Leaving out the pictures, return each line of the entries from the first through the line with "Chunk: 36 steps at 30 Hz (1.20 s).", and only those lines.

**Material provided**
- Opening Delimiter -
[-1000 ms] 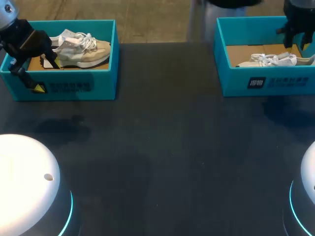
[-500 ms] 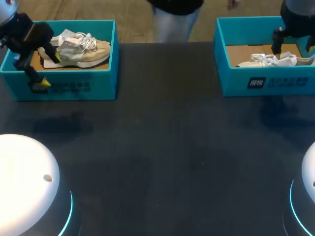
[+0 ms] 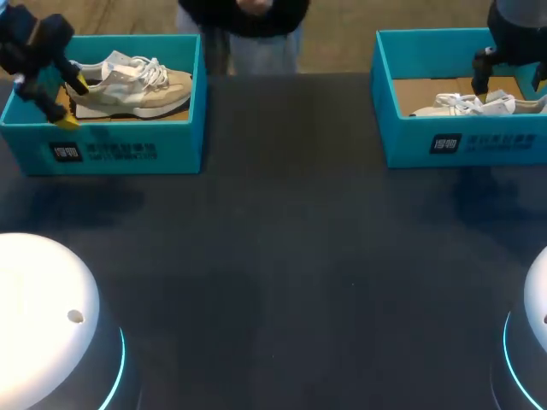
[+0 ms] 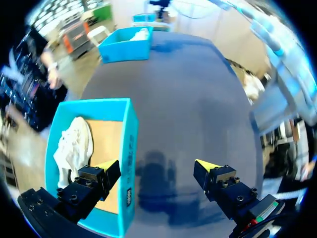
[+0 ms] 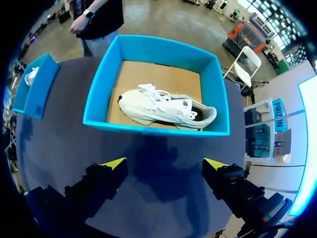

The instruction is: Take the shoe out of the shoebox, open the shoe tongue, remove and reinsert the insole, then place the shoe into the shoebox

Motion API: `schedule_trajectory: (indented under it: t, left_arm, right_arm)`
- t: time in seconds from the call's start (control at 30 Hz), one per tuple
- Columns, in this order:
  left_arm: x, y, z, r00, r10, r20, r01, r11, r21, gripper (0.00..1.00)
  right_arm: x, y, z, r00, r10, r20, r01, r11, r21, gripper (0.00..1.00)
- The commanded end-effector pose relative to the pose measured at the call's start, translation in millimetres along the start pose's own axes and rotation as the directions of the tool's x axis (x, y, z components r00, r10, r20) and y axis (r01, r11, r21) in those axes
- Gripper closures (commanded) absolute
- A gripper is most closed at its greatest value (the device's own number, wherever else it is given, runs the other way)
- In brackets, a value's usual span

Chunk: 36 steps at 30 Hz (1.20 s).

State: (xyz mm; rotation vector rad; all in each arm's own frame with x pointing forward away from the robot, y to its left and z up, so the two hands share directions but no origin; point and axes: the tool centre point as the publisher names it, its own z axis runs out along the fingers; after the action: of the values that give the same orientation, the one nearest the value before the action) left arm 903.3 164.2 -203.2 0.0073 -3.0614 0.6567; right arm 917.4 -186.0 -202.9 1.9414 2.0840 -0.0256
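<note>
A beige shoe (image 3: pixel 137 85) lies in the left teal shoebox (image 3: pixel 111 152). My left gripper (image 3: pixel 73 102) hangs open above that box's left end; in the left wrist view the left gripper (image 4: pixel 156 164) straddles the box's wall (image 4: pixel 130 148), with the shoe (image 4: pixel 74 146) lying beside one finger. A white shoe (image 3: pixel 466 104) lies in the right teal shoebox (image 3: pixel 461 141). My right gripper (image 3: pixel 508 75) is above it, open and holding nothing. In the right wrist view the right gripper (image 5: pixel 165 163) stands open, well above the white shoe (image 5: pixel 166 106) in its box (image 5: pixel 148 126).
Dark tabletop (image 3: pixel 291 256) stretches between the two boxes and toward me. Two white rounded arm bases (image 3: pixel 43 325) sit at the near corners. From the left wrist, the right box (image 4: pixel 126 47) shows far across the table.
My right gripper has opened above the white shoe, which stays in its box. My left gripper has moved up and to the far left, over the box's end.
</note>
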Motion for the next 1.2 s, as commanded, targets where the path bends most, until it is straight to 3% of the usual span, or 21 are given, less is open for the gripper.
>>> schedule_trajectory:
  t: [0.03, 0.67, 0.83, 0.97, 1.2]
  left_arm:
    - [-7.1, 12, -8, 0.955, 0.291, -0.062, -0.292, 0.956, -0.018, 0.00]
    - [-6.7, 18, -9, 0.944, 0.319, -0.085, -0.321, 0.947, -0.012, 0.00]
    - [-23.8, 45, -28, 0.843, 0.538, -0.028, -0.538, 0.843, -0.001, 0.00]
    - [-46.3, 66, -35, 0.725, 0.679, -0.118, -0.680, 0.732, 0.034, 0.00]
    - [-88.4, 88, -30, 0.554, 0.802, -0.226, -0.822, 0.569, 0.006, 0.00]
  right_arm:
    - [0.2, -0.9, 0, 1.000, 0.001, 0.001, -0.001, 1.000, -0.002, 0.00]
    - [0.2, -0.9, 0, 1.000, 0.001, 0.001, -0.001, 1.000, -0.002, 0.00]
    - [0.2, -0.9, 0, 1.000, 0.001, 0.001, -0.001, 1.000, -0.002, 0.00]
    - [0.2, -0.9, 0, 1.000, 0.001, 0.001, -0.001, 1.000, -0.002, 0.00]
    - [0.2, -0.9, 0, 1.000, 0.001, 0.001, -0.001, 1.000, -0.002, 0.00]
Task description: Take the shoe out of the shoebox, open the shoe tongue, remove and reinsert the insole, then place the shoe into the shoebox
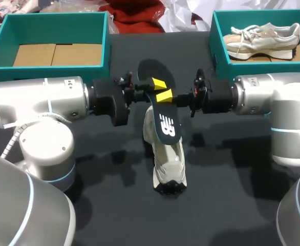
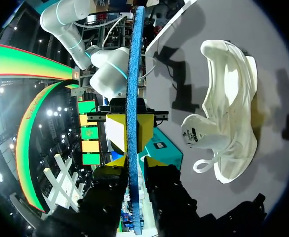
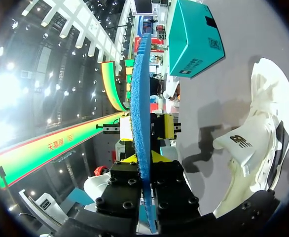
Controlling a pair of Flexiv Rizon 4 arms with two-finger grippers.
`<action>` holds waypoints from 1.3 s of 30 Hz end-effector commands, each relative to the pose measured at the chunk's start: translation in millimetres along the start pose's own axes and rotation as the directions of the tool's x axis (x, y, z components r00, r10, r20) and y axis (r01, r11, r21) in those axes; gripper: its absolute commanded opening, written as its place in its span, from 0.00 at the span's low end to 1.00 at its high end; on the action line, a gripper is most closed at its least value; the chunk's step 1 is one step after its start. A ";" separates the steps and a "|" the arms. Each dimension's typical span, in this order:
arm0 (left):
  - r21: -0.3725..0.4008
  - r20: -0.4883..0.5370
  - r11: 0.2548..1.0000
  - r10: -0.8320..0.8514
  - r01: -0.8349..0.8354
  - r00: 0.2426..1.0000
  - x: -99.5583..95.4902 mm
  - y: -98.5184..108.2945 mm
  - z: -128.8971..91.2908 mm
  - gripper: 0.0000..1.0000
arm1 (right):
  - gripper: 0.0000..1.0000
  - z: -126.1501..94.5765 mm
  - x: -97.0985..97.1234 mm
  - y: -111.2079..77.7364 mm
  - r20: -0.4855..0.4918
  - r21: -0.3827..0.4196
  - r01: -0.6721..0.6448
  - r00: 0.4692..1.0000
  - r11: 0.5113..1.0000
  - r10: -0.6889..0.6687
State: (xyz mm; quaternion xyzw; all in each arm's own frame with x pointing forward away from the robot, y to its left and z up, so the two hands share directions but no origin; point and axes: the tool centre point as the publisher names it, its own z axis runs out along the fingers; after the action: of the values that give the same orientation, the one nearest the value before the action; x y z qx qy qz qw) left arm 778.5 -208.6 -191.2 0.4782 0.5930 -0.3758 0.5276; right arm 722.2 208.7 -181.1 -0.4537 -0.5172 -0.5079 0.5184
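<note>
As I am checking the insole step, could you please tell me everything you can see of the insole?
The insole is out of the white shoe, held in the air above it. Its upper face is dark with a white logo; its edge looks like blue foam. It is thin, with a rounded end. The left gripper and the right gripper each pinch it near its middle, from opposite sides.

Insole [image 1: 160, 105]: held between left pincer [image 1: 151, 88] and right pincer [image 1: 171, 97], above shoe [image 1: 166, 154].
Shoe: on surface [image 1: 232, 169], centre.
Left shoebox [image 1: 47, 21]: rear left.
Right shoebox [image 1: 217, 38]: rear right, second shoe [image 1: 262, 37] inside.
</note>
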 end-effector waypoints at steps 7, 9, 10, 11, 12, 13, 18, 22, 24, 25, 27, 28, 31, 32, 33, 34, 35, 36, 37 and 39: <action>-0.006 0.001 1.000 0.007 -0.007 1.000 1.7 -2.3 -0.7 0.00 | 0.66 -0.3 -2.7 -2.3 -0.003 0.007 -0.013 1.000 1.000 0.013; -0.005 0.001 1.000 0.006 -0.006 1.000 1.2 -3.7 -5.9 0.00 | 1.00 -6.4 -3.8 -3.5 0.001 0.003 -0.010 1.000 1.000 0.010; -0.004 0.000 1.000 0.006 -0.006 1.000 1.1 -4.5 -8.6 0.00 | 1.00 -12.1 -4.0 -4.4 0.003 0.001 -0.003 1.000 1.000 0.003; -0.004 -0.001 1.000 0.006 -0.006 1.000 1.3 -5.0 -10.6 0.00 | 1.00 -16.0 -4.2 -4.8 0.004 -0.003 0.002 1.000 1.000 -0.002; -0.003 -0.005 1.000 0.004 -0.004 1.000 1.6 -5.4 -15.6 0.00 | 1.00 -23.8 -3.9 -6.1 0.009 -0.012 0.011 1.000 1.000 -0.010; 0.001 -0.004 1.000 -0.006 0.006 1.000 1.6 -5.4 -19.7 0.00 | 1.00 -29.0 -2.7 -7.5 0.011 -0.011 0.022 1.000 1.000 -0.022; 0.005 -0.004 1.000 -0.020 0.020 1.000 0.9 -8.7 -39.8 0.00 | 1.00 -44.4 -1.8 -11.4 0.033 0.040 0.067 0.997 0.997 -0.069; -0.008 -0.003 0.999 -0.031 0.031 1.000 -1.2 -13.0 -57.1 0.00 | 1.00 -44.4 -1.8 -11.4 0.033 0.040 0.067 0.997 0.997 -0.069; -0.008 -0.001 0.999 -0.036 0.036 0.999 -2.4 -17.6 -64.8 0.00 | 1.00 -44.4 -1.8 -11.4 0.033 0.040 0.067 0.997 0.997 -0.069; -0.003 -0.003 0.999 -0.043 0.043 0.999 -2.7 -20.7 -68.3 0.00 | 1.00 -44.4 -1.8 -11.4 0.033 0.040 0.067 0.997 0.997 -0.069; 0.013 -0.012 0.998 -0.059 0.059 0.998 -2.8 -26.1 -73.6 0.00 | 1.00 -44.4 -1.8 -11.4 0.033 0.040 0.067 0.997 0.997 -0.069; 0.027 -0.020 0.997 -0.073 0.074 0.997 -2.9 -28.7 -75.9 0.00 | 1.00 -44.4 -1.4 -13.6 0.052 0.079 0.118 0.991 0.990 -0.122; 0.055 -0.039 0.991 -0.124 0.126 0.992 -3.7 -36.0 -82.6 0.00 | 1.00 -55.8 4.9 -23.3 0.134 0.207 0.304 0.933 0.930 -0.335; 0.066 -0.048 0.987 -0.141 0.144 0.989 -4.6 -38.0 -84.6 0.00 | 1.00 -61.8 5.7 -26.6 0.145 0.249 0.364 0.902 0.898 -0.406; 0.096 -0.058 0.981 -0.162 0.167 0.985 -5.2 -40.4 -86.5 0.00 | 1.00 -66.4 4.9 -31.2 0.135 0.333 0.413 0.869 0.848 -0.476; 0.120 -0.076 0.977 -0.169 0.177 0.983 -5.8 -42.5 -88.4 0.00 | 1.00 -73.0 1.5 -34.7 0.083 0.421 0.421 0.864 0.803 -0.497; 0.149 -0.093 0.976 -0.147 0.160 0.985 -6.2 -44.2 -90.6 0.00 | 1.00 -73.0 1.5 -34.7 0.083 0.421 0.421 0.864 0.803 -0.497; 0.149 -0.093 0.976 -0.147 0.160 0.985 -6.2 -44.2 -90.6 0.00 | 1.00 -73.0 1.5 -34.7 0.083 0.421 0.421 0.864 0.803 -0.497; 0.149 -0.093 0.976 -0.147 0.160 0.985 -6.2 -44.2 -90.6 0.00 | 1.00 -73.0 1.5 -34.7 0.083 0.421 0.421 0.864 0.803 -0.497; 0.149 -0.093 0.976 -0.147 0.160 0.985 -6.2 -44.2 -90.6 0.00 | 1.00 -73.0 1.5 -34.7 0.083 0.421 0.421 0.864 0.803 -0.497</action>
State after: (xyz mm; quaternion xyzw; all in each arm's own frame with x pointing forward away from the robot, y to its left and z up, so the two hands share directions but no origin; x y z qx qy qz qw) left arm 711.4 -151.0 -180.0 0.4774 0.6192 -0.4387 0.4429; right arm 687.7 139.3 -191.6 -0.3316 -0.6735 -0.4986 0.4335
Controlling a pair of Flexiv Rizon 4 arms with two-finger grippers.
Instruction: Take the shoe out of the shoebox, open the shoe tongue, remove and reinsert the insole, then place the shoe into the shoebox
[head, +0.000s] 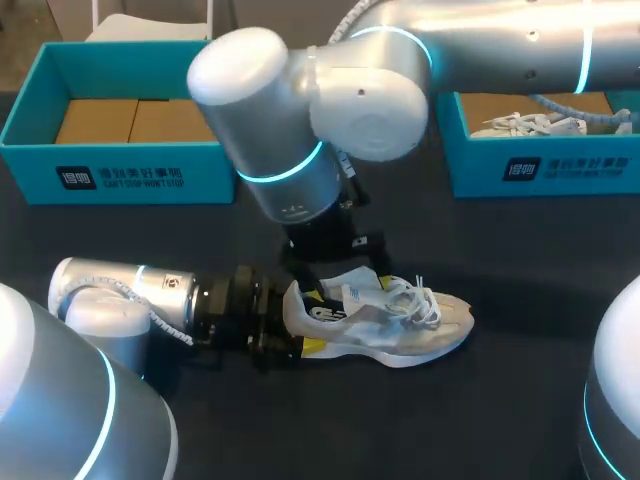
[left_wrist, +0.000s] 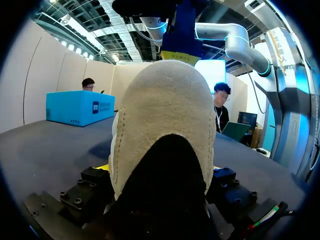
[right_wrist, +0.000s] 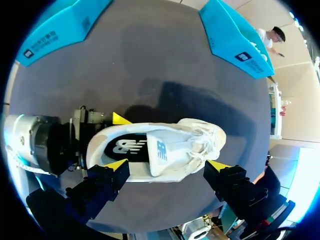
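We see our cream shoe (head: 400, 330), white laces, upright on the tabletop (head: 500, 420), toe rightward, heel in our left pincer (head: 315, 320), left shoebox (head: 120, 175) and right shoebox (head: 560, 165) teal, open, well behind.

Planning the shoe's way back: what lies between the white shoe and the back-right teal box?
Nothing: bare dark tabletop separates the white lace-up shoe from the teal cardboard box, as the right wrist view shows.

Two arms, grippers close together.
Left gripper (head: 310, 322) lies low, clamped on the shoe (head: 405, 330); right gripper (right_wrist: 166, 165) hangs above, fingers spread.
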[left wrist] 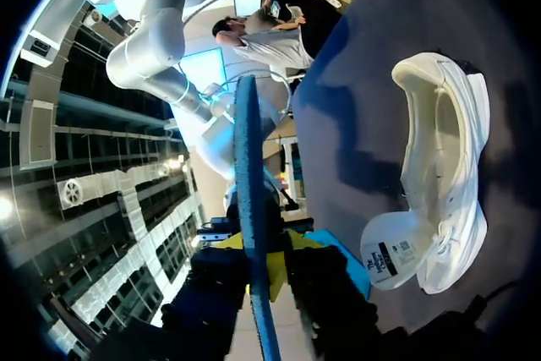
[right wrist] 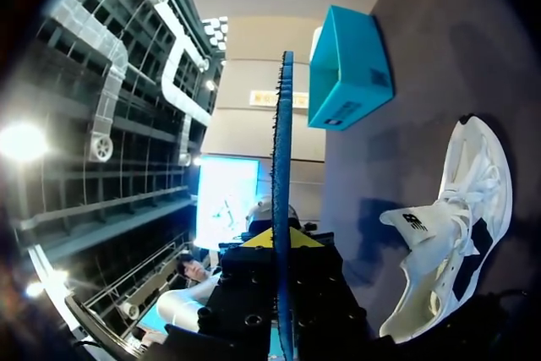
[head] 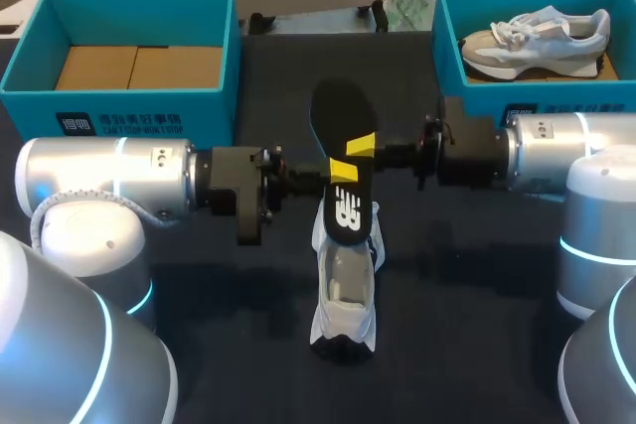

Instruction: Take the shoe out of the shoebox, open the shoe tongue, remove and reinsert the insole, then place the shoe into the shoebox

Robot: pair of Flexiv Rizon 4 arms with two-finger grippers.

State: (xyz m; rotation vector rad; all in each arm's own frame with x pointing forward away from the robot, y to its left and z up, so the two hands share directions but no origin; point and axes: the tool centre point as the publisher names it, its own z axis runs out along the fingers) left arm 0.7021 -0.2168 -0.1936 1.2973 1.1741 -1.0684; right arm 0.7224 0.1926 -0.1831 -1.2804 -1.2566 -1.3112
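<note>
One dark table (head: 477, 345) fills the frame. At its far edge stand two teal boxes. The left shoebox (head: 129, 106) is at upper left. The right shoebox (head: 537, 96) is at upper right and holds a grey-white second shoe (head: 537, 39). The white shoe (head: 346, 290) sits on the table at lower centre. Above it, at centre, is the black insole (head: 340, 121). The left tool (head: 343, 172) and the right tool (head: 361, 144) are both closed on it.

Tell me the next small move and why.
Probably ease the insole down toward the opening of the shoe. The left gripper and right gripper are both shut on the insole, above the shoe, which lies on the table with its tongue folded open, so reinsertion looks due.
</note>
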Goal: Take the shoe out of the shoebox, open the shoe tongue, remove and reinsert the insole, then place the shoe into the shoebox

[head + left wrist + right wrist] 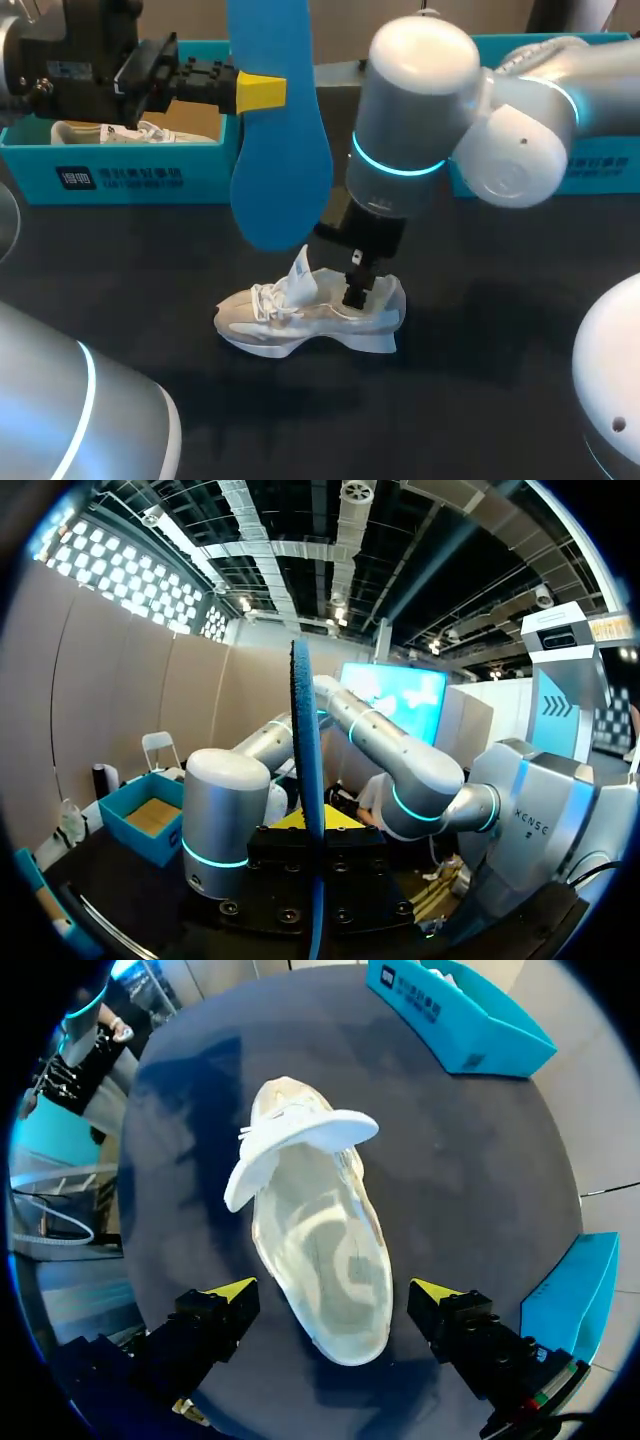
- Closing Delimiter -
**Solution to this problem**
[-1000 ms] 
[-500 ms] 
[+0 ms] 
[+0 ms] 
[+0 ms] 

The instruction is: Take the shoe out of the shoebox, open the shoe tongue, remove and reinsert the insole, then place the shoe into the shoebox

Motion API: `schedule_trajectory: (indented under it: t, left_arm, right_arm)`
- t: time in seconds from the call's start (control at 30 Hz), one per tuple
- Columns, in this order:
  left_arm: x, y, z, r00, r10, r20, r01, r11, r21, gripper (0.00..1.00)
  right_arm: x, y, z, r00, r10, r20, r01, r11, r21, gripper (0.00..1.00)
- The commanded end-effector pose relative to the pose measured at the call's start, translation in millimetres along the start pose's own axes and rotation as the directions of the tool's x axis (x, y, z components r00, r10, r20) and y axis (r01, r11, r21) in those axes
- Gripper closures (commanded) absolute
- A gripper is most closed at its greatest value (the device's own number, wherever else it is given, runs the other way)
- In brackets, a value's usual span

Chunk: 36 steps at 30 Hz (1.20 s).

The exercise is now complete.